American mathematician

Rhonda Jo Hughes (born Rhonda Weisberg September 28, 1947) is an American mathematician, the Helen Herrmann Professor Emeritus of Mathematics at Bryn Mawr College.

==Education==
Hughes grew up on the South Side of Chicago. She attended Gage Park High School, where she was a cheerleader and valedictorian of her class. She studied engineering at the University of Illinois at Urbana–Champaign for one and a half years, then left school and worked for six months before resuming her education at the University of Illinois at Chicago on an Illinois State Scholarship studying mathematics. There, she came under the mentorship of Yoram Sagher, who encouraged her to pursue graduate studies in mathematics. She earned a Ph.D. from the same university in 1975, under the supervision of Shmuel Kantorovitz, with a dissertation entitled Semi-Groups of Unbounded Linear Operators in Banach Space.

==Career==

She began her teaching career at Tufts University then spent a year as a fellow at the Bunting Institute of Radcliffe College. She moved to Bryn Mawr College in 1980, where she served as department chair for six years.
She is the Helen Herrmann professor emeritus of mathematics at Bryn Mawr, and retired in 2011.

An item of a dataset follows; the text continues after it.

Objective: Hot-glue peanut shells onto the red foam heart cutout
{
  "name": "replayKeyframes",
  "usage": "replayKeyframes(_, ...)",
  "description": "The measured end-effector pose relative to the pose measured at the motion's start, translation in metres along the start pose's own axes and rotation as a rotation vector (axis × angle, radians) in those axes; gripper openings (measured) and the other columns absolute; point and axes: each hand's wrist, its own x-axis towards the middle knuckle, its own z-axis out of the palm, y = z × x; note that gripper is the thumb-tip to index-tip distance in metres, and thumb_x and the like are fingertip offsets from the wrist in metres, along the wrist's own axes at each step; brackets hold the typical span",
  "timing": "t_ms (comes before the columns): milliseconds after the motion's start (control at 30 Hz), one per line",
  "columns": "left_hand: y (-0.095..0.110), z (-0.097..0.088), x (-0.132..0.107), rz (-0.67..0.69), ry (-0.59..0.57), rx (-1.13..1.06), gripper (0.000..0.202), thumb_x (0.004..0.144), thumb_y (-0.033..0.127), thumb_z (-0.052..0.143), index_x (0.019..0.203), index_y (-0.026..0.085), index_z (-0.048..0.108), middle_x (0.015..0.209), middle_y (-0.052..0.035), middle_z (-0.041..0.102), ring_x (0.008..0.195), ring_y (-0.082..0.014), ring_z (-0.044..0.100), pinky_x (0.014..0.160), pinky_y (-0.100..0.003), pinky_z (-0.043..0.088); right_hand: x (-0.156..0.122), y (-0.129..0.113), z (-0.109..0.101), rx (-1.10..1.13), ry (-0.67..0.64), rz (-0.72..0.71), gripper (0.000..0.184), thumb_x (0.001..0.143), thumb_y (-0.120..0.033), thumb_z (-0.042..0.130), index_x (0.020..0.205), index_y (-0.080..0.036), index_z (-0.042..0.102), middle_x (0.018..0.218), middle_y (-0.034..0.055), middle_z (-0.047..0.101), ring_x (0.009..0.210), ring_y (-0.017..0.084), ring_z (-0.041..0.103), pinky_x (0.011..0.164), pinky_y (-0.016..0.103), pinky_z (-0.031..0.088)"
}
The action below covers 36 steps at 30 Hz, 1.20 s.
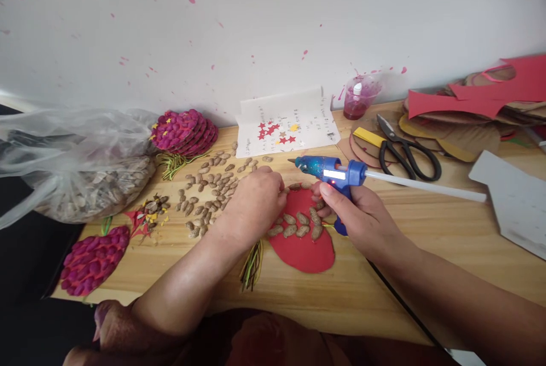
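Observation:
My right hand (367,215) is wrapped round a blue hot glue gun (326,171), with a white glue stick (426,185) jutting out of its back. The nozzle points left, above the table. Below it lies a red cutout (305,255), partly covered by rows of brown peanuts (302,230). Over the cutout's left part, my left hand (262,201) is closed, fingertips turned inward; whatever they pinch is hidden. A tassel of dark and yellow-green strings (252,266) sticks out beneath my left wrist. Loose peanuts (217,184) are scattered left of that hand.
Black-handled scissors (409,152) lie at right, near stacked cardboard and red cutouts (473,95). A plastic cup of red liquid (358,101) and a paper with stars (285,121) stand along the wall. At left are a plastic bag (98,184), stacked purple pieces (185,132) and another purple piece (96,260).

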Motion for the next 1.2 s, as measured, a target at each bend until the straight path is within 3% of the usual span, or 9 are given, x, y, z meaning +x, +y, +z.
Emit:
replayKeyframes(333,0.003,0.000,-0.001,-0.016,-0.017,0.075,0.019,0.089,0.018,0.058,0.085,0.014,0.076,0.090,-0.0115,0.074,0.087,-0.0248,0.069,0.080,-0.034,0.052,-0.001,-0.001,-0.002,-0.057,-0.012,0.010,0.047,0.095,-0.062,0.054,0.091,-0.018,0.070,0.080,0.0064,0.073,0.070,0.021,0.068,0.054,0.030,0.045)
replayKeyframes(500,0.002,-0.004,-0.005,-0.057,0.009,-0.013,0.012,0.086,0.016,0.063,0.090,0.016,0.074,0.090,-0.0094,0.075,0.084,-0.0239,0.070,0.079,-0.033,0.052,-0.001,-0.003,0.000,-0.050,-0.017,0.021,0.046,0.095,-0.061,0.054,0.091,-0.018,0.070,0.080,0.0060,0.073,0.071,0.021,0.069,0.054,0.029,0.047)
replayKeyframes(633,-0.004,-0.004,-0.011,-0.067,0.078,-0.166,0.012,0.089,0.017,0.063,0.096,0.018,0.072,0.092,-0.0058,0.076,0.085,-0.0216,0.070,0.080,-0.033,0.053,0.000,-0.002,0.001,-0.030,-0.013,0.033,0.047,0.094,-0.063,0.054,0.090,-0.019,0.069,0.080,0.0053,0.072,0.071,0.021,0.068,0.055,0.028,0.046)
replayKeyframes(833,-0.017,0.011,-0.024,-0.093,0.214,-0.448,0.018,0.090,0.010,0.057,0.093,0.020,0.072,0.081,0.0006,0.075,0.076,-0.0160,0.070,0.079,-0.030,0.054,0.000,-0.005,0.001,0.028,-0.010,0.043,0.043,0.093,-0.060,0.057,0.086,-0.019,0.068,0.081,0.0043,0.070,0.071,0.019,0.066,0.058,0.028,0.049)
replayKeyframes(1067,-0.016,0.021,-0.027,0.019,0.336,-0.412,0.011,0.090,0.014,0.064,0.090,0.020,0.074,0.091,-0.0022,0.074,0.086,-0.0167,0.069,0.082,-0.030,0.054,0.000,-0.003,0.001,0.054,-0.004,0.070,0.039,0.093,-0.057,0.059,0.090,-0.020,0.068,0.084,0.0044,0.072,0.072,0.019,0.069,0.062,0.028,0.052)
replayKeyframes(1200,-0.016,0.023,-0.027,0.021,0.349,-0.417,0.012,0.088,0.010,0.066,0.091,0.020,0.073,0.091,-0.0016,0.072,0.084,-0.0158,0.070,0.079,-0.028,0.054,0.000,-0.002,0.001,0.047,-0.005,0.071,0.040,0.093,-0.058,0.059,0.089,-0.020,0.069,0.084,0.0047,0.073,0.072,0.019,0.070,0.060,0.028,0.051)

She was president of the Association for Women in Mathematics (AWM) 1987–1988. She has served on the Commission on Physical Science, Mathematics, and Applications of the United States National Research Council. She served as an American Mathematical Society (AMS) Council member at large from 1988 to 1990.

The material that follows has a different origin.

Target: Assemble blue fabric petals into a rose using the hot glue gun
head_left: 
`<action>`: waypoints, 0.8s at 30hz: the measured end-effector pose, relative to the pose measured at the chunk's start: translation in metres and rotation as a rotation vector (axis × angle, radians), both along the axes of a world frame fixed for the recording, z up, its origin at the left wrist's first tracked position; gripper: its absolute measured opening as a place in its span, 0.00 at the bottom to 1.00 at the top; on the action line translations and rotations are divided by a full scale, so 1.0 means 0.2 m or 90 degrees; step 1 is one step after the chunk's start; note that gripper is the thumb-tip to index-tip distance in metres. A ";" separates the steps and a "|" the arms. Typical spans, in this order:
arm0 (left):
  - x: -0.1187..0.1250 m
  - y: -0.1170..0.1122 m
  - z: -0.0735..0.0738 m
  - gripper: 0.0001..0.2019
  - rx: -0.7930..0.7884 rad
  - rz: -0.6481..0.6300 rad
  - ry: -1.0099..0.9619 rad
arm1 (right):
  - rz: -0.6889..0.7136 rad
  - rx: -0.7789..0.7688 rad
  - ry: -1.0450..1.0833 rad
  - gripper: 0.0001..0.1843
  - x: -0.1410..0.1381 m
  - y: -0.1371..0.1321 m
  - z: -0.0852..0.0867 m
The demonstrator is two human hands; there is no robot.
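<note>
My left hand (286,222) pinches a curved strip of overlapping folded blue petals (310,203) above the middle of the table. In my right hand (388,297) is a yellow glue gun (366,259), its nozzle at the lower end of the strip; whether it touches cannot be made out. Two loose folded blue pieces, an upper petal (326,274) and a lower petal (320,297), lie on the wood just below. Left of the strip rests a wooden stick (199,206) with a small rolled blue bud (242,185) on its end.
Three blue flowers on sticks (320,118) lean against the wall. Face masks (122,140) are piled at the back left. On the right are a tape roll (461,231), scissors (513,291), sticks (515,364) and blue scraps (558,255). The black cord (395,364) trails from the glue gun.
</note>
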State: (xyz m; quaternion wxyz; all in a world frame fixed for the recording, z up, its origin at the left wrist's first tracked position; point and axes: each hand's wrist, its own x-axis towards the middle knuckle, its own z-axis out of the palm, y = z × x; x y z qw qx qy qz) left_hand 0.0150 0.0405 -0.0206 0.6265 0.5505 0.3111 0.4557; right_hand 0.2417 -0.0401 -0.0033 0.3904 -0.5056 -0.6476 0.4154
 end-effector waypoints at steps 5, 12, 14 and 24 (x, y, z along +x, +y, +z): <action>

She and Sylvia Bozeman organized the Spelman-Bryn Mawr Summer Mathematics Program for female undergraduate students from 1992 to 1994. In 1998, they founded the EDGE Program (Enhancing Diversity in Graduate Education), a transition program for women entering graduate programs in the mathematical sciences.
The program is now in its twentieth year.

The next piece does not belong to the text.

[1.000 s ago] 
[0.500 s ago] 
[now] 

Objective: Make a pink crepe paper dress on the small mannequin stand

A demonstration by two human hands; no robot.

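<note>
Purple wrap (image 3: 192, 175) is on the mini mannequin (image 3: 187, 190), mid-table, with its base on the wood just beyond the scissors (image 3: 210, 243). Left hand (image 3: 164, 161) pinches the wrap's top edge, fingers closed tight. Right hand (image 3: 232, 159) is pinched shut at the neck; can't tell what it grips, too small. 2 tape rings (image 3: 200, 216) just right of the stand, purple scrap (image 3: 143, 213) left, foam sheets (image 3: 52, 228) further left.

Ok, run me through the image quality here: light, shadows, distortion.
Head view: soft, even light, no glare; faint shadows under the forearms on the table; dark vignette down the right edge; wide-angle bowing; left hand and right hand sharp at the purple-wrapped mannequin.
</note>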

Her most recent research involves ill-posed problems.

==Honors==
In 1998, Hughes received the Deborah and Franklin Haimo Award for Distinguished College or University Teaching of Mathematics.

In 2004 she received the AAAS Mentor Award for Lifetime Achievement, in 2010 the Gweneth Humphreys Award for Mentorship of Undergraduate Women in Mathematics of the Association for Women in Mathematics, and in 2013 she received the Elizabeth Bingham Award of the Philadelphia Chapter of the Association for Women in Science.

In 2017, she was selected as a fellow of the Association for Women in Mathematics in the inaugural class.